So, here we demonstrate an R-based/Twitter-based framework for replicating/approximating some of these findings (albeit with less methodological rigor), with a focus on the 115th US Senate. Results presented here nicely align with previous findings.
library(Rvoteview)#devtools::install_github("voteview/Rvoteview") library(tidyverse) library(ggthemes) library(ggrepel)#devtools::install_github("slowkow/ggrepel") library(DT) library(ggridges)
Congressional data sources
DW-Nominate scores1 for every lawmaker in the history of the US Congress, as well as the details of every Congressional roll call, are made available by the folks at VoteView in a variety of formats, including via the R package RVoteview
(Poole and Rosenthal 1985; Boche et al. 2018). The package ships with a host of search functionality; here, we use the member_search
function to acquire Senator details & DW-Nominate scores for the 115th US Senate.
sen115 <- Rvoteview:: member_search(chamber= 'Senate', congress = 115)

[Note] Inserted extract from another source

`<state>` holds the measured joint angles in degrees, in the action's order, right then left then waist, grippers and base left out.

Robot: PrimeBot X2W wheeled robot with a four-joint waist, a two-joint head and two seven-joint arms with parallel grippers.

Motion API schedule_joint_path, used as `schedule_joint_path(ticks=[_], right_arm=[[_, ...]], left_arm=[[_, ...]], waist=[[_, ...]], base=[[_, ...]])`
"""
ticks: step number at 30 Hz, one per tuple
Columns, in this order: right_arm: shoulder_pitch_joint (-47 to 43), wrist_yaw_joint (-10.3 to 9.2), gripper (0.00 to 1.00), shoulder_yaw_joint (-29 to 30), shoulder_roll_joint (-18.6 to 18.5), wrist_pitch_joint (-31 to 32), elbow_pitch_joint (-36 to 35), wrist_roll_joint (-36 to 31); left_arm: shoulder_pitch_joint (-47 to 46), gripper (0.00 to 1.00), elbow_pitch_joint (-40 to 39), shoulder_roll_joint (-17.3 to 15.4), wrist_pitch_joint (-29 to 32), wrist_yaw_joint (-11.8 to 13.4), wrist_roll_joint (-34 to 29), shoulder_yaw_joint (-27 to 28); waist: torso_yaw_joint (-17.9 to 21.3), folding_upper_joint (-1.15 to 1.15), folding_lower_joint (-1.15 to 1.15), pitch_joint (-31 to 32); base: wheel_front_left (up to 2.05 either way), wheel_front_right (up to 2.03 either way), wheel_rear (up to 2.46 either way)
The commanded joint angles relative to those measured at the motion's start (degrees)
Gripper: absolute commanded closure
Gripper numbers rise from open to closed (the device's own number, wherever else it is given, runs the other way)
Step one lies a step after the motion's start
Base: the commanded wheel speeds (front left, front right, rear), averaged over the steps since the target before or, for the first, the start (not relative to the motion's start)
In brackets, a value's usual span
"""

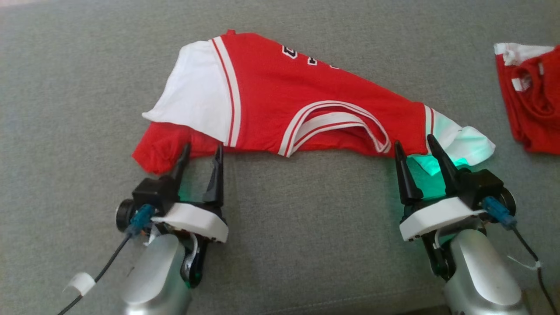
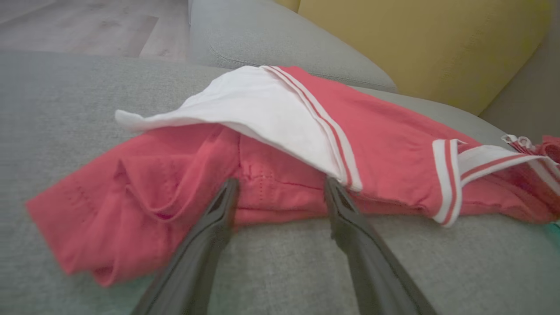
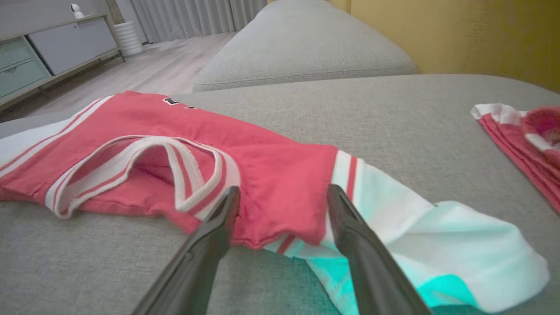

The plot below summarizes political ideologies in the 115th Senate as estimated by DW-Nominate D1 & D2 scores; labeled are some of the more ideologically extreme/well-known/moderate Senators. Focusing on D1, then, Elizabeth Warren votes most progressively and Rand Paul the most conservatively.
sens <- c('Flake', 'Warren', 'Collins', 'Paul', 'Manchin', 'Merkley', 'Harris', 'Murkowski', 'Udall', 'Jones', 'Shelby', 'Sanders', 'Cruz', 'Rubio' ) sen115 %>% ggplot(aes(x=nominate_dim1, y=nominate_dim2, label = bioname)) + annotate("path", x=cos(seq(0,2*pi,length.out=300)), y=sin(seq(0,2*pi,length.out=300)), color='gray', size = .25) + geom_point(aes(color = as.factor(party_code)), size= 2, shape= 17) + geom_text_repel( data = subset(sen115, bioname %in% toupper(sens)), nudge_y = 0.025, segment.color = "grey50", direction = "y", hjust = 0, size = 2 ) + scale_color_stata() + theme_fivethirtyeight() + theme(legend.position = 'none', plot.title = element_text(size=12), axis.title = element_text())+ xlab('DW-Nominate D1') + ylab('DW-Nominate D2') + labs(title="DW-Nominate Plot for the 115th US Senate")
For additional details about the 115th Congress, we access a collection of resources made available at CivilServiceUSA, which includes information regarding age, race, and religion, as well as Twitter & Facebook handles (and a host of other variables).
library(jsonlite) sen_url <- 'https://raw.githubusercontent.com/CivilServiceUSA/us-senate/master/us-senate/data/us-senate.json' senate_dets <- jsonlite::fromJSON(url(sen_url)) %>% mutate(twitter_handle = ifelse(twitter_handle == 'SenJeffFlake', 'JeffFlake', twitter_handle)) %>% mutate (twitter_handle = tolower(twitter_handle)) %>% rename (bioguide_id = bioguide) %>% left_join(sen115 %>% filter(congress == 115) %>% select(bioguide_id, party_code, nominate_dim1)) %>% mutate(party = ifelse(party == 'independent', 'democrat', party))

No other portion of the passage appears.